屈方宁格格笑起来,总算是扫清了眼底阴霾:“你为什么老是欺负她?莫非是喜欢了人家?”

回伯露出一副生不如死的神情,抢了他手里的汗巾,用力擤了一把鼻涕。

眼神却不可遏止地错了开来:

春日采采。山道两旁凤凰木开得红云也似。一个布衣童子脸色严肃,紧紧拽着另一名年纪更幼、满脸不服气的孩子,一同跪在灵台之下。

“云歌身为首徒,未能垂范于师门,请师父降罪。”

车卞唉声叹气地凑了过来:“方宁弟弟,古哥活不成了。前几天那个事,他们家那个知道了。”压低声音,附耳道:“‘你还来找我干什么?老女人有甚么意思?你这几天过得可滋润啊?到底人家是小女孩,比我年轻、比我美貌、比我风骚、比我床上功夫好!’夫人的原话。”

屈方宁无情无义地放声大笑。车卞苦脸道:“别笑啊!古哥抓耳挠腮好几天了!人都急瘦了!脑门上都长疔了!都快活不成了!”

屈方宁擦擦眼角,笑道:“怎么夫人这么认起真来?开始还说男人全身上下,就那二两肉顶用。怎么顶了几次,别人就用不得了?”
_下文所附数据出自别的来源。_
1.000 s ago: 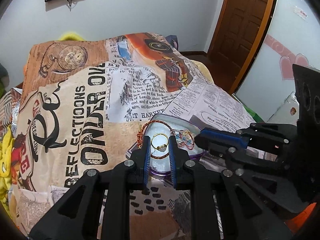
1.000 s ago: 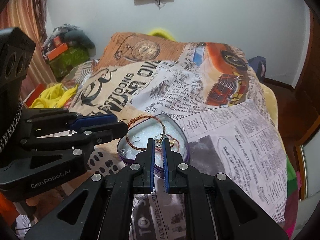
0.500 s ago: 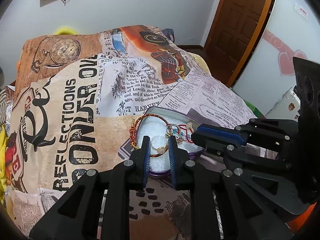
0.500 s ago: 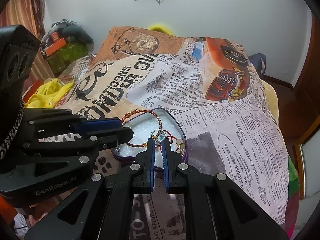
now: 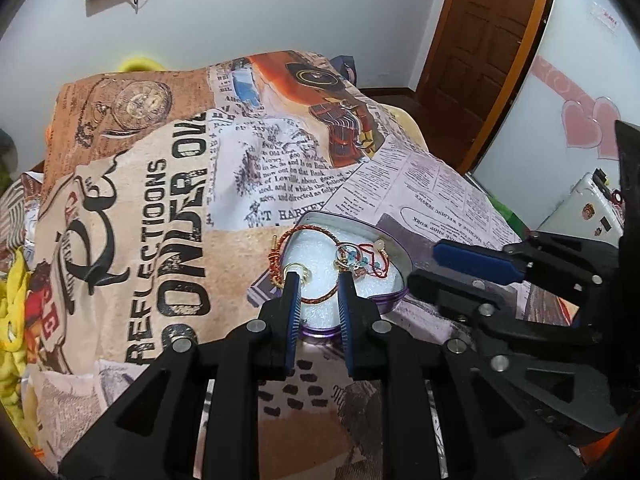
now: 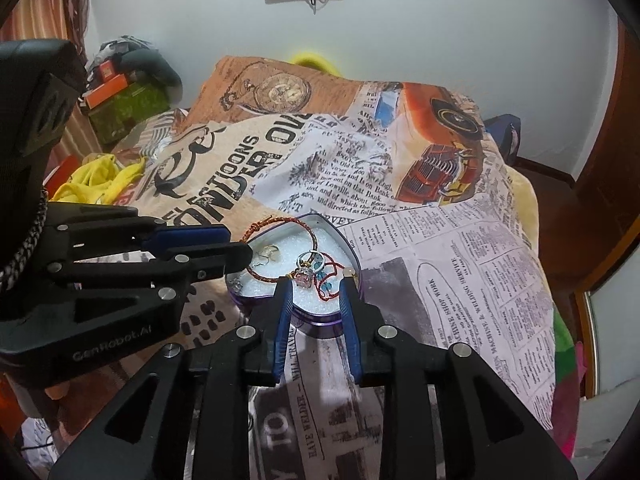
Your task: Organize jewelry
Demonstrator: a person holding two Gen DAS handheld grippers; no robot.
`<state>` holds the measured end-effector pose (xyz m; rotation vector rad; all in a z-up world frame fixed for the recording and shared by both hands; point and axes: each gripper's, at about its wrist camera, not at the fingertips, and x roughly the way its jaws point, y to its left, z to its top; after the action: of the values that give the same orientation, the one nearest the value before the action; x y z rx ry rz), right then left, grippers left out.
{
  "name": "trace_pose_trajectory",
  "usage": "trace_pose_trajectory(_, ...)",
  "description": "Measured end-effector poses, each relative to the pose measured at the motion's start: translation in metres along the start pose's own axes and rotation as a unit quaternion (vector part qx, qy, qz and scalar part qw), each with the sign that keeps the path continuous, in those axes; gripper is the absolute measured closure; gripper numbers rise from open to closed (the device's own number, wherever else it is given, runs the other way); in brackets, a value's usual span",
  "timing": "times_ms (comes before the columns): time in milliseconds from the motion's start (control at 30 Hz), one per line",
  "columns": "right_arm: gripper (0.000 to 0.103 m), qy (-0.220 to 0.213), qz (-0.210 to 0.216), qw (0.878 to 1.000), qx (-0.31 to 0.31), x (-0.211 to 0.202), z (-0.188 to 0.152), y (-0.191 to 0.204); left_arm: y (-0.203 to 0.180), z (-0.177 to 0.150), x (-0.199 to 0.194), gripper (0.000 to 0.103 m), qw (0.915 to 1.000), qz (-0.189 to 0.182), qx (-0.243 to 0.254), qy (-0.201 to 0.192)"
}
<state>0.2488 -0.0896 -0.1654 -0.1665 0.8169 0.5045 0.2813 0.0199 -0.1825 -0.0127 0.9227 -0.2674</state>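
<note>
A purple heart-shaped tin (image 5: 394, 250) (image 6: 352, 254) with a white foam floor lies on the printed bedspread. In it lie a braided orange bracelet (image 5: 310, 232) (image 6: 280, 222), a gold ring (image 5: 298, 268) (image 6: 270, 252), and a tangle of rings, blue beads and red cord (image 5: 362, 260) (image 6: 316, 270). My left gripper (image 5: 318, 278) is open over the tin's near edge, beside the gold ring. My right gripper (image 6: 316, 286) is open and empty, its fingers either side of the tangle.
The bedspread (image 5: 160, 184) covers the whole bed. Yellow cloth (image 6: 96, 184) and boxes (image 6: 120, 104) lie at the left. A wooden door (image 5: 484, 40) stands at the right, and a white case (image 5: 580, 212) lies beside the bed.
My right gripper has opened from shut and let the ring tangle drop into the tin. My left gripper has stayed open over the tin's edge.
</note>
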Motion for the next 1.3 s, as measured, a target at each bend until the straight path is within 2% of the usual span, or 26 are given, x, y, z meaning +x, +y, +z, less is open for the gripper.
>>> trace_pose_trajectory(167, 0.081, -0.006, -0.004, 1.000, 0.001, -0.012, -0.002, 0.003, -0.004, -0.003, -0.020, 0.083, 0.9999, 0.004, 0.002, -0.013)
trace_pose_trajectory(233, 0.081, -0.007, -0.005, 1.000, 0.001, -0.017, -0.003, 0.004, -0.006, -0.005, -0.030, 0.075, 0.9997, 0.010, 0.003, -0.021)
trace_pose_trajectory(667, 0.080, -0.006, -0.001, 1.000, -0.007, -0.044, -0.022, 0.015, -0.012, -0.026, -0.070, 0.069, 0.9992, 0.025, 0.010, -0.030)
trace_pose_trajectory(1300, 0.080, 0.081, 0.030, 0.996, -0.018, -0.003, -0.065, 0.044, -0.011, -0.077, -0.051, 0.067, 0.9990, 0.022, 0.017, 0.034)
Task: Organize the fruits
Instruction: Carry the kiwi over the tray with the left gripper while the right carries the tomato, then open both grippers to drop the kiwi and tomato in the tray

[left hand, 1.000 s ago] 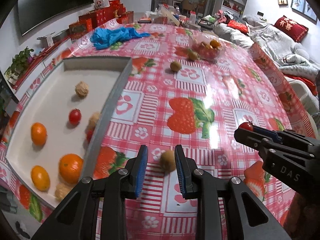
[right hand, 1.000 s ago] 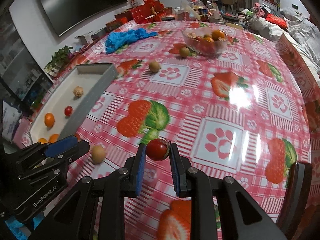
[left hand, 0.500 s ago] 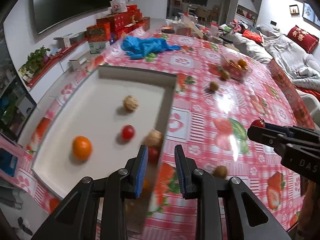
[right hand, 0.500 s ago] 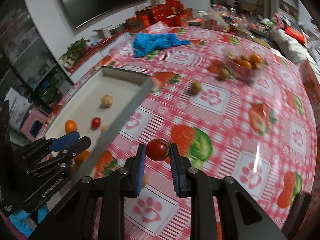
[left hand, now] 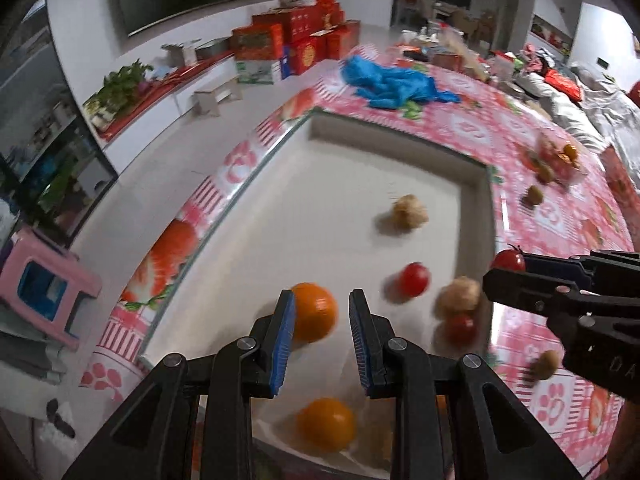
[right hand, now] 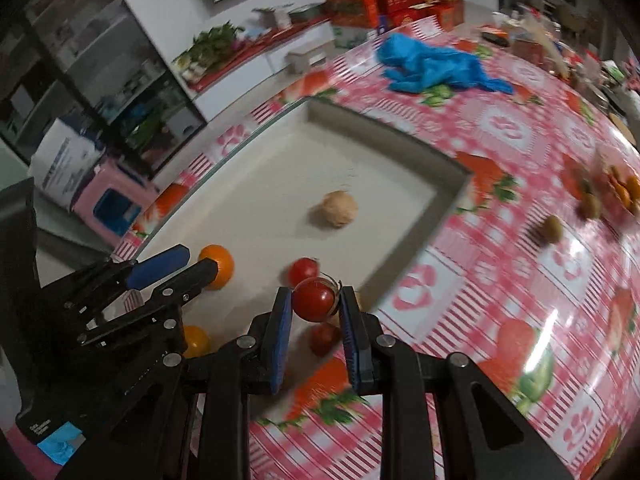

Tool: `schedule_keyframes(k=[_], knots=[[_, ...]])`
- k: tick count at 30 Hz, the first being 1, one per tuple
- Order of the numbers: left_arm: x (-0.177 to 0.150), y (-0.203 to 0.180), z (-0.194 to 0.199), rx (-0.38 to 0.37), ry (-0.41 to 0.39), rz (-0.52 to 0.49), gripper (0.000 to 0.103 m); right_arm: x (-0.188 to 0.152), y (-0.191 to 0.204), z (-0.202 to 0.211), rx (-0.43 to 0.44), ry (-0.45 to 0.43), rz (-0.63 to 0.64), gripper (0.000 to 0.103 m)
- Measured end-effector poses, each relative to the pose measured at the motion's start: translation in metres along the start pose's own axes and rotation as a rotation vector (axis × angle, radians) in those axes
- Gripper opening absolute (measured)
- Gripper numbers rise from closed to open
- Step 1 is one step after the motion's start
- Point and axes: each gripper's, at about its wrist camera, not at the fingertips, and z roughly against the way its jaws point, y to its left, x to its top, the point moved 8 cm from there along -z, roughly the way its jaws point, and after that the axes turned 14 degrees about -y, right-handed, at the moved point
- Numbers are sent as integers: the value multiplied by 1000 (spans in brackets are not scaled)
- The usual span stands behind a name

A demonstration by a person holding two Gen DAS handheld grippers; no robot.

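Right gripper [right hand: 314, 306] clenched on tomato [right hand: 313, 299] above tray [right hand: 448, 200] edge; left gripper [left hand: 321, 330] closed, empty. Risk: early release, tomato rolls toward 3 o'clock off tray.

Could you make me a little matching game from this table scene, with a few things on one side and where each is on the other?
Things:
1. cherry tomato
2. blue gloves
3. beige round fruit
4. glass bowl

Places:
A. lying alone toward the far part of the white tray
B. far across the tablecloth, holding oranges
C. pinched in the right claw
D. in a heap on the cloth beyond the tray's far corner

Pairs: 1-C, 2-D, 3-A, 4-B
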Motion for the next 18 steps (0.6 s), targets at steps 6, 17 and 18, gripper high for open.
schedule_keyframes(k=[6,17,18], knots=[[-8,8,-10,-3,33,29,50,-2,8,-15,6,44,19,37],[-3,16,-4,1,1,53,76,12,4,-3,-22,6,24,79],[-3,16,-4,-1,2,53,80,13,4,-3,-22,7,23,79]])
车卞诡秘道:“这你就不知道了。但凡睡上几次,两个人作了一个人,那情分就非比寻常了。你看丹姬夫人这么浪荡一个女人,给古哥这种老实巴交的汉子弄了几弄,也就一门心思跟着他了。又好比那边的小妓女,自从跟你二哥过了几夜,再也没要过一文钱……”

屈方宁越听越不像话了,一脚把他踹飞了。见回伯呆呆的若有所思,好奇道:“回伯,你也信他的鬼扯?”

回伯眼神飘渺,神思不知到了何处,以嘴型缓缓道:“是真的。同床共枕,股颈交叠,是足以令一个人为另一个人……神思颠倒、性情大变的。”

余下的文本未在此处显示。